- [Task statement]:
Everything from the line containing "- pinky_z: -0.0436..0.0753" through the line containing "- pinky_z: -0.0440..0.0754" in the listing below should be copied exactly, and nothing more.

- [Given information]:

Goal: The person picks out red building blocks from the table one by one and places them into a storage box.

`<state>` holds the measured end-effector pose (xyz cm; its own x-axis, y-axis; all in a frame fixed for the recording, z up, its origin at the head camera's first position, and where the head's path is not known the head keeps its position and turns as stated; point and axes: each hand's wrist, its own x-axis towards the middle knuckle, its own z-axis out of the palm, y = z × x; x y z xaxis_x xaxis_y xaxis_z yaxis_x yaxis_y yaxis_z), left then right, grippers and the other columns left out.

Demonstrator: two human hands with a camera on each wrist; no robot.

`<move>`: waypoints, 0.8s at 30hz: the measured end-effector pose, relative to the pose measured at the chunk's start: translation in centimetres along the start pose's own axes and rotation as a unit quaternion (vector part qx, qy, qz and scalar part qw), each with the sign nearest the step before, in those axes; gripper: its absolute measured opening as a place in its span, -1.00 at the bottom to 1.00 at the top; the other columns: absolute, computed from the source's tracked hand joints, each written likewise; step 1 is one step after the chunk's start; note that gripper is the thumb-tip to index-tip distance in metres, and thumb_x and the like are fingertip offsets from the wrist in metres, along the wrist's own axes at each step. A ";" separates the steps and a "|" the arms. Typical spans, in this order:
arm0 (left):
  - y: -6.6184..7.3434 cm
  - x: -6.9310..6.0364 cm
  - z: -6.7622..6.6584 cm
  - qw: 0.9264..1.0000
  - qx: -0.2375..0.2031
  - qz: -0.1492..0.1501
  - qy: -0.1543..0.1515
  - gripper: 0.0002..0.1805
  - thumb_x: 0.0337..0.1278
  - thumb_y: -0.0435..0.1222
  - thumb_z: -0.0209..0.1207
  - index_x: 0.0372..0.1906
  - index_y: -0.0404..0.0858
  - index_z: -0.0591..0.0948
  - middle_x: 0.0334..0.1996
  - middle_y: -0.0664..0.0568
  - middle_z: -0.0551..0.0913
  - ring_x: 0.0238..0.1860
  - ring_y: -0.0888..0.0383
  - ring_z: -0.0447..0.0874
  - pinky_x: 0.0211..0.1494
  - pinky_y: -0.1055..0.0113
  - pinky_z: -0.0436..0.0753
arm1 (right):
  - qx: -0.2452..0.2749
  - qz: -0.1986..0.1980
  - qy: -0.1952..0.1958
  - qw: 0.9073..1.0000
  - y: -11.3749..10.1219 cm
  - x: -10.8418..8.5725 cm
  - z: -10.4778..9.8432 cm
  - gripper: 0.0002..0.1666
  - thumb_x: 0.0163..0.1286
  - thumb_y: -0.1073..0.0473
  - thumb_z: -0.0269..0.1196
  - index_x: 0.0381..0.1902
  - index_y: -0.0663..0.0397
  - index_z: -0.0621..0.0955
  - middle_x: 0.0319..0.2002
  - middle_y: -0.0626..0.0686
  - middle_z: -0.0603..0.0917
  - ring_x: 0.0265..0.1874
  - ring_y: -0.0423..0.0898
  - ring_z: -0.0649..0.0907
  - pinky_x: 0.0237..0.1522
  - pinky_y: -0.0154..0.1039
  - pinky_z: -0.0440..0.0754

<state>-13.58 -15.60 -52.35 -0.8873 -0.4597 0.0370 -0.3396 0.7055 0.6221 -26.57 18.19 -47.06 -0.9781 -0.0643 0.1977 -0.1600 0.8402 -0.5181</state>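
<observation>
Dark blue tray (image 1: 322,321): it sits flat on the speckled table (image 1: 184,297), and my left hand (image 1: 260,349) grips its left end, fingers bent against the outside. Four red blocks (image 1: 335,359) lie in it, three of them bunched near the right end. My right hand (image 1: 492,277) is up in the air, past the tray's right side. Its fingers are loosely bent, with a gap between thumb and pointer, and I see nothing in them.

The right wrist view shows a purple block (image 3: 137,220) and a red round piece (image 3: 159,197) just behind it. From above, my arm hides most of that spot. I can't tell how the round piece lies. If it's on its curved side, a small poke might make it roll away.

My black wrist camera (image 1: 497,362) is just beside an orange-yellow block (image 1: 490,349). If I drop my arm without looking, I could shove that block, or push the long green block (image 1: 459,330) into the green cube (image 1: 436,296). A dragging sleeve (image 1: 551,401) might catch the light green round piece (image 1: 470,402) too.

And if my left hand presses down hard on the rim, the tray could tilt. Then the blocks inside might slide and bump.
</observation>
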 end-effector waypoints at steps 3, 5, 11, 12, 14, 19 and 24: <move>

- [Result]:
  - pinky_z: -0.0436..0.0753
arm1 (right):
  - qx: -0.2452..0.2749
  - qz: -0.1986..0.1980
  - qy: -0.1952..0.1958
  - qw: 0.9073..1.0000
  - y: -11.3749..10.1219 cm
  - x: -10.8418..8.5725 cm
  - z: -10.4778..9.8432 cm
  - gripper: 0.0002..0.1666
  - thumb_x: 0.0163..0.1286
  - thumb_y: -0.1073..0.0473
  - thumb_z: -0.0269..0.1196
  - index_x: 0.0381..0.1902
  - index_y: -0.0663..0.0397
  - index_z: -0.0621..0.0955
  - middle_x: 0.0319..0.2002
  - middle_y: -0.0626..0.0686
  - middle_z: -0.0603..0.0917
  - ring_x: 0.0265..0.1874
  - ring_y: -0.0423..0.0898
  - ring_z: -0.0649..0.0907
  - pinky_x: 0.0237..0.1522
  - pinky_y: -0.0154..0.1039
  - pinky_z: -0.0440..0.0754

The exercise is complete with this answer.